As I tried to explain above your first sentence is at best incomplete. You have to state with respect to which basis, i.e., with respect to which observables you are considering the question of entanglement, the pure-state-representing vector is a product state. Of course, indistinguishable paricle's state vectors are (almost) always entangled states with respect to any one-particle basis due to being fermions or bosons, since the Hilbert space is spanned by antisymmetrized or symmetrized products of single-particle basis vectors. Only bosons can be in unentangled states, namely the product state made of only one single-particle state.

 

[stevendaryl]

As I tried to explain above your first sentence is at best incomplete. You have to state with respect to which basis,

Not if your definition is "Two subsystems are entangled if there does not exist a basis in which the state is a product state." That's not incomplete.

 

[vanhees71]

That IS incomplete. You have to state with respect to which observables a given state of a system describes entanglement. The example, this entire thread is about is a simple example for that:

With respect to the single-photon polarization states $|H \rangle$, $|V \rangle$, which belong to the observable, say $|H \rangle \langle H|$, which tests, whether a photon is horizontally polarized (it describes an ideal polarization filter, letting a photon with certainty through if it's horizontally polarized). Then the OP considered the two-photon-polarization state
$$|\Psi \rangle=|H \rangle \otimes |V \rangle,$$
which clearly shows that the two photons's $H$-$V$ polarization observables are not entangled, because it's a product state in the corresponding eigenbasis.
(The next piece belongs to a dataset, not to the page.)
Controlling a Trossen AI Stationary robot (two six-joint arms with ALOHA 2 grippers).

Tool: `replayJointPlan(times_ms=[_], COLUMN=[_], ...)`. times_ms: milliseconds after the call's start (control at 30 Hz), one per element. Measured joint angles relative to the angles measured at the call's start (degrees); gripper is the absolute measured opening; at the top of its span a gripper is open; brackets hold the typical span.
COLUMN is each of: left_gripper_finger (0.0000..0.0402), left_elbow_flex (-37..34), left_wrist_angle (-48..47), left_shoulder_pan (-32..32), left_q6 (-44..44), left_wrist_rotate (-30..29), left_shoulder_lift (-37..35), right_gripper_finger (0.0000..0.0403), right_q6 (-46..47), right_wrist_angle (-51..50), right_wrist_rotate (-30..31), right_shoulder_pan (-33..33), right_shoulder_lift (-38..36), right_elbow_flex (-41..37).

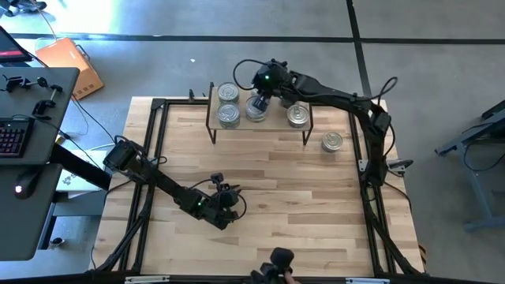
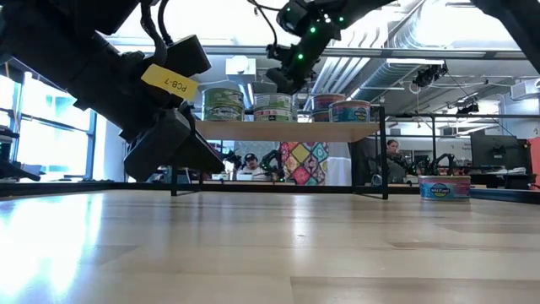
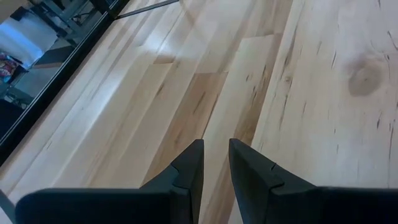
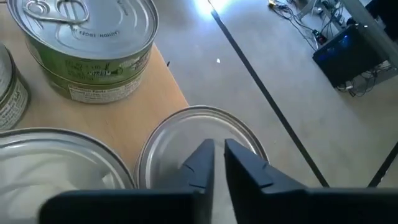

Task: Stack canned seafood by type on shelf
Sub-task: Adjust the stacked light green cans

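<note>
The shelf (image 1: 260, 118), a light-wood board on thin black legs, stands at the far edge of the slatted tabletop (image 1: 268, 189), its long axis running along that edge. On it, toward its left end, are two stacks of green-labelled tins (image 1: 229, 104), one behind the other, lids up; the right wrist view shows one such pair with a pull-tab lid (image 4: 87, 43). Near the middle of the shelf sits a silver tin (image 1: 256, 109), and toward the right end another tin (image 1: 297, 116). A single tin with a blue label (image 1: 333, 142) rests flat on the tabletop just off the shelf's right end, beside its leg.

The right gripper (image 1: 263, 96) hangs over the middle of the shelf, right above the silver tin, its fingers (image 4: 200, 163) drawn nearly together with only a slit between them, holding nothing; a plain silver lid (image 4: 199, 146) lies directly beneath them at the shelf's edge. The arm's dark links cross over the shelf's right half, hiding part of the board there.

The left gripper (image 1: 225, 207) waits well in front of the shelf over bare tabletop, fingers (image 3: 186, 171) narrowly parted and empty.
</note>
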Motion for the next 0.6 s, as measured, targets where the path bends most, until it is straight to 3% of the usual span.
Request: replayJointPlan(times_ms=[133, 400, 600], left_gripper_finger=[0.0069, 0.0069, 0.0069], left_elbow_flex=[0.0, 0.0, 0.0], left_wrist_angle=[0.0, 1.1, 2.9], left_shoulder_pan=[0.0, -0.1, -0.1], left_q6=[0.0, 0.6, 2.7], left_wrist_rotate=[0.0, 0.0, 0.0], left_shoulder_lift=[0.0, 0.0, 0.0], right_gripper_finger=[0.0003, 0.0002, 0.0000], right_q6=[-0.2, -0.6, -1.6], right_wrist_angle=[-1.9, -2.7, -3.4], right_wrist_rotate=[-1.2, -10.2, -11.7], right_shoulder_pan=[0.0, -0.4, -0.6], right_shoulder_lift=[0.0, 0.0, 0.0], right_elbow_flex=[-0.1, -0.1, -0.1])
Now what about the "vertically" polarization observable? Its basis is
$$| \pm \rangle=\frac{1}{\sqrt{2}} (|H \rangle \pm |V \rangle).$$
Obviously we have
$$|\Psi \rangle=\frac{1}{2} (|+\rangle +|-\rangle) \otimes (|+\rangle - |- \rangle),$$
which obviously is not a product state in the $|\pm \rangle$ basis, and thus wrt. the "vertical polarization" observable the same state is entangled.

 

[stevendaryl]

That IS incomplete. You have to state with respect to which observables a given state of a system describes entanglement.

No, you don't. You can say that if there exists a basis under which they can be written as a product state, then they are not entangled.

 

[vanhees71]

Hm, that's not very concrete and adds to the confusion rather than helping with the somewhat unintuitive physics of entanglement, and then people again come and say QT is weird :-(.

 

[stevendaryl]

Hm, that's not very concrete and adds to the confusion rather than helping with the somewhat unintuitive physics of entanglement, and then people again come and say QT is weird :-(.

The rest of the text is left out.